By The Yomiuri Shimbun
Intracytoplasmic sperm injection is a form of IVF in which a single sperm cell is injected into an egg. (Credit: The Yomiuri Shimbun)

A record 1 in 14 children was born with the help of in vitro fertilization (IVF) treatments in Japan in 2019, according to data recently compiled by the Japan Society of Obstetrics and Gynecology.

In its latest annual study of IVF outcomes, the society said that 458,101 fertility treatments were performed in about 600 medical facilities in 2019 and 60,598 births were reported -- both record highs.

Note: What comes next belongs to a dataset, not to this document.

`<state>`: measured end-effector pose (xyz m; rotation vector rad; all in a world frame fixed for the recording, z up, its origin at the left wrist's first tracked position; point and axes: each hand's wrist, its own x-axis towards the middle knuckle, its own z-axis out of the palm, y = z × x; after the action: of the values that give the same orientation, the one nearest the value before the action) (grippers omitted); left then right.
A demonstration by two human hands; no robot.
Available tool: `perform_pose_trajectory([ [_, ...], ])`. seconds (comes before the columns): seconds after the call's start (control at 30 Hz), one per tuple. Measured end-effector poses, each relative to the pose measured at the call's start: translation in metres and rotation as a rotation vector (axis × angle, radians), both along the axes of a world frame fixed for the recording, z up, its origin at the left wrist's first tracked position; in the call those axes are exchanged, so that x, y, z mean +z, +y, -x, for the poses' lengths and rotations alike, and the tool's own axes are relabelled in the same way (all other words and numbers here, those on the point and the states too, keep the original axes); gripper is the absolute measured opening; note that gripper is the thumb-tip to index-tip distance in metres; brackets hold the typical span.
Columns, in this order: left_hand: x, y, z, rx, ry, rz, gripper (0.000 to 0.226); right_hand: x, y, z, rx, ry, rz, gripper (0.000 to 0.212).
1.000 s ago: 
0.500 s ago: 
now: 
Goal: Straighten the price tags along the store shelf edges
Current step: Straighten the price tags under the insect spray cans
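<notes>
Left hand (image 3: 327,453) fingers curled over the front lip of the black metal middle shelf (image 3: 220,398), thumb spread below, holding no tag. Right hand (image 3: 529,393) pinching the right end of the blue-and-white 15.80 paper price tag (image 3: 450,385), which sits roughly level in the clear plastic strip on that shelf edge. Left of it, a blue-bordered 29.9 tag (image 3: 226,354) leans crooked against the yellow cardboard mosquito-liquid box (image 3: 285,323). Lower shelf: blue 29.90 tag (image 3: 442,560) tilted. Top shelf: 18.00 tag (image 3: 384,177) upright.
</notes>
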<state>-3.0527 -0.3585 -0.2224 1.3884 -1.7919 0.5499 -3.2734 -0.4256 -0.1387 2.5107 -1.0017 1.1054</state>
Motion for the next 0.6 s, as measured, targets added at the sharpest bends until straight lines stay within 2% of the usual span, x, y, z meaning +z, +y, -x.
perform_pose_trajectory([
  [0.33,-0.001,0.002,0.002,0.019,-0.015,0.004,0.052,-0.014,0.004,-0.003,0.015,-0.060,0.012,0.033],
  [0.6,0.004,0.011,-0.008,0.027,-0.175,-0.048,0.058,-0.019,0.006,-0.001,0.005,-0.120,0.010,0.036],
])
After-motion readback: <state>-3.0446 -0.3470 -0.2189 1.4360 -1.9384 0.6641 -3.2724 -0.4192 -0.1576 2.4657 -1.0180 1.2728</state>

A total of 710,931 IVF babies have been born in Japan, since the nation's first birth through the procedure at Tohoku University in 1983.

IVF is a fertility treatment in which a mature egg is fertilized by sperm outside the body and transferred back into a uterus.

Japan's public health insurance system has not covered the cost of IVF, which averages about 500,000 yen per treatment, according to a government survey.

But faced with declining birthrates, the government has pledged to bring more fertility treatments under public health insurance coverage from fiscal 2022.

Although the number of hopeful parents turning to fertility treatments has been gradually rising over the past few years, this upward trend may be curbed by the novel coronavirus crisis, as couples refrain from seeking treatment amid the pandemic.

Professor Yukiko Katagiri of Toho University Omori Medical Center, who compiled the data, said, "Statistics from the year 2020 and on may show the effects of the pandemic and public health insurance coverage."